Bangkok, Thailand

Our Philippine Airlines flight PR 730 landed 25 minutes ahead of scheduled arrival time at Don Muang International Airport. That was quite a feat for PAL considering it used to be infamously known as "Plane Always Late". We also left Manila on time and I suspect that gentler headwinds on this westward journey pushed us to an earlier arrival in Bangkok - usually a 3 hour flight between the two Asian capitals.

Sutchat, a 23-year old Thai, was there at the arrival hall carrying my name on a placard. He offered right away to carry my backpack as if I was struggling with it. Thanks though. It does feel reassuring to arrive in a strange city with somebody meeting you at the airport and driving you to the hotel.

Despite his lack of English proficiency, Sutchat tried to break the ice by asking me why I was travelling alone. The question of course seem odd in a country which sees a lot of solo backpackers. I guess he's just used to driving around groups of travellers, perhaps on a tourist bus?

I thought about Bangkok's notorious traffic jams before I came. However, the trip from the airport to Banglamphu where I will be staying was rather smooth. In fact, Sutchat didn't use the expressway. Navigating through the local streets though reminded me very much of Manila, albeit "The City of Angels" or Krung Thep (the abbreviated version of Bangkok's full ceremonial name) looks more orderly and less-polluted.


I'm here in Bangkok to join a group in Imaginative Traveller's "Majestic Angkor" trip which I've booked through Adventure Center - an adventure outfitter based in Los Angeles. The trip starts on 8/26 but I decided to come two days ahead for some sightseeing, souvenir-hunting and everything in between.

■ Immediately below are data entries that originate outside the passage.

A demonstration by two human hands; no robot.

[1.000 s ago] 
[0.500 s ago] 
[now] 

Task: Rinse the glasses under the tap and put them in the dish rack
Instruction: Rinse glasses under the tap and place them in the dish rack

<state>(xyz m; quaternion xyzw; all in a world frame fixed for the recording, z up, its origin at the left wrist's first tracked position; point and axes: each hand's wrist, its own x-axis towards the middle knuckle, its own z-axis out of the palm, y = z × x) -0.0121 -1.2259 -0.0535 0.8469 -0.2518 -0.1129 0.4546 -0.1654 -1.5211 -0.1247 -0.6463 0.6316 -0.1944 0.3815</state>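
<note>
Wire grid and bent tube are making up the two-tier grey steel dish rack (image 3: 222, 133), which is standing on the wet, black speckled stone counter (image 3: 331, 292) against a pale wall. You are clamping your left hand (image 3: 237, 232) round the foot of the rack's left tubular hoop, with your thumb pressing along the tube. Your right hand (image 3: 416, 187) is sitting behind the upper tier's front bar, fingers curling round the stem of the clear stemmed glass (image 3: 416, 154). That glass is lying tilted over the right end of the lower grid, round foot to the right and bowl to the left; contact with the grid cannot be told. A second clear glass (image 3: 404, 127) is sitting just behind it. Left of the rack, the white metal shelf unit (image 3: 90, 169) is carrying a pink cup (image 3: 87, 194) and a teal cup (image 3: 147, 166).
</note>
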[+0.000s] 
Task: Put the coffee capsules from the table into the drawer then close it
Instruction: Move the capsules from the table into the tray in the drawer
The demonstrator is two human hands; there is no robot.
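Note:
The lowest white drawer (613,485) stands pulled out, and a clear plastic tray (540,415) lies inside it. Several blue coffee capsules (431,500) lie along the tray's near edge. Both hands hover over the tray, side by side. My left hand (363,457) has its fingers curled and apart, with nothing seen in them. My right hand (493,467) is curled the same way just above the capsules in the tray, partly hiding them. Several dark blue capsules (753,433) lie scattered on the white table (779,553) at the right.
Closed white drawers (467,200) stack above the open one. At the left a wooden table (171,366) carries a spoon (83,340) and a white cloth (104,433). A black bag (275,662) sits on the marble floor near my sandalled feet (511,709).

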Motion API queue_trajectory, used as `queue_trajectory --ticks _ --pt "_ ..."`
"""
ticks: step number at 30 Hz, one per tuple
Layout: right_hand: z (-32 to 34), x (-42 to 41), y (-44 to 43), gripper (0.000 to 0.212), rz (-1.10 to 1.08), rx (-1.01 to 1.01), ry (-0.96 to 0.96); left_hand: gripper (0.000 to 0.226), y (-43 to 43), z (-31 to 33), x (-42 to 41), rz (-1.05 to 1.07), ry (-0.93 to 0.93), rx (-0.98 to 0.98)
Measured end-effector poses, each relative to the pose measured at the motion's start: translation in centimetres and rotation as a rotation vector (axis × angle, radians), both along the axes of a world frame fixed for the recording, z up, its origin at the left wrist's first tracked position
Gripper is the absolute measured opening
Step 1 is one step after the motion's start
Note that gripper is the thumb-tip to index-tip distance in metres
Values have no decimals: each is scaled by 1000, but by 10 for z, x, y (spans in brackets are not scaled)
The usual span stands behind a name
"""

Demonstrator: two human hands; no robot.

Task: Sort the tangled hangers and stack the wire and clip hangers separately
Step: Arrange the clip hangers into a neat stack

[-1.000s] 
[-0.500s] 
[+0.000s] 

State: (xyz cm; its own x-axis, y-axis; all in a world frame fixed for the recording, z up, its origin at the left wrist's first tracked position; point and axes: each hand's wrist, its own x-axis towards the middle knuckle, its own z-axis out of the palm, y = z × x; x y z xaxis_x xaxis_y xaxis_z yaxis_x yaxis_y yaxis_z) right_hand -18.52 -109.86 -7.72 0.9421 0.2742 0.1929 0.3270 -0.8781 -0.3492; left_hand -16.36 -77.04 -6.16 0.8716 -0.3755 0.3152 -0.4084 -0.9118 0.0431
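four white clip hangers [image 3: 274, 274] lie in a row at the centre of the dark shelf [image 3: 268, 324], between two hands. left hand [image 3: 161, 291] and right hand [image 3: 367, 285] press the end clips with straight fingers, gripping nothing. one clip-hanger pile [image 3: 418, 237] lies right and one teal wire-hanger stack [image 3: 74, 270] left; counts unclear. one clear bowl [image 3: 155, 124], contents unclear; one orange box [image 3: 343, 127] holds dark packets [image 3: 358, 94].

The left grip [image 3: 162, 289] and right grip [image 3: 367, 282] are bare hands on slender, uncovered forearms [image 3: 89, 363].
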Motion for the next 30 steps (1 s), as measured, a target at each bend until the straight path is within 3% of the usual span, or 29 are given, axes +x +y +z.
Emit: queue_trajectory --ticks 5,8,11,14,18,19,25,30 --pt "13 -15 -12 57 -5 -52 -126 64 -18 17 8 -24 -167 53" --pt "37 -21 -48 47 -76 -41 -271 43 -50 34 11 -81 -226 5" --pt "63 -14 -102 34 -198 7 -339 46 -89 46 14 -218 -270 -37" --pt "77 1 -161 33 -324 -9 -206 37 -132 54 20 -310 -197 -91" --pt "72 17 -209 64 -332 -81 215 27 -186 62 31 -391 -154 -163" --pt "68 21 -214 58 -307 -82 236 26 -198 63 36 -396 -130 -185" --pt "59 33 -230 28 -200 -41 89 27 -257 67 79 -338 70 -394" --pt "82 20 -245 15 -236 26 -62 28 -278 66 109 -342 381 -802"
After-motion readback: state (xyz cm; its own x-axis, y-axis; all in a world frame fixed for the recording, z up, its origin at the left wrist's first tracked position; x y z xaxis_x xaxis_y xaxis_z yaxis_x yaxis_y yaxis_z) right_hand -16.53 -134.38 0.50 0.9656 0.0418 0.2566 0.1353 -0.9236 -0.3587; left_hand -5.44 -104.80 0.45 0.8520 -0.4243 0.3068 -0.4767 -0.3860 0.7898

Our joining hotel, The New World Lodge Hotel in Banglamphu, is well above my expectation given the price I paid for the extra 2 days - only $32! Where else can you stay cheaply and find standard hotel amenities like bathrobes and slippers along with a welcome drink and buffet breakfasts? Not surprisingly, there were other tour groups staying at the hotel before embarking on their own adventures to various points in Southeast Asia.

Armed with a city map, I ventured into nearby Khaosan Road, undeniably the mecca of grungy, sweaty backpackers in Bangkok. The street is congested with tuk-tuks and the sidewalks full of twenty-something Caucasians. There are numerous shops and stalls selling the gamut of fake designer goods, buddhas and Tiger Beer t-shirts. There are pubs for the budding alcoholics and karaoke bars for the wailing Madonnas. There are restaurants whose kitchens announce what's cooking through the aromas of curried this and curried that (curried snake perhaps?). There are hostels of various decay and their touts will want you to stay in one of their rooms - that is, if you can call it a room. There are travel agencies for last-minute trips beyond Bangkok and money changers for that much-needed Baht to pay for everything else I have just mentioned.


I wandered around Khaosan and the alleys around it, gawking at kitschy souvenir shops until I felt the heat and humidity of this afternoon sapping at whatever's left of my energy. Returning to my hotel, I decided to give my weary body a treat before dinner - a traditional Thai massage. An hour of therapeutic bliss cost only 250 Baht. My massage therapist offered me a pair of Thai boxer shorts and a shirt to change into. Somewhere in the background was a lilting Thai music and wafting in the air was the smoke of incense to set the mood...my mood. All that pulling, stretching and kneading felt extremely good. It's as if the lady in charge knew exactly what part of me needs a good rubdown. The first time I had a Thai woman give me massage was in Prague earlier this year - a rather ticklish foot rub after a day of walking. This one in Bangkok is the full body massage that made me feel so relaxed I almost fell asleep.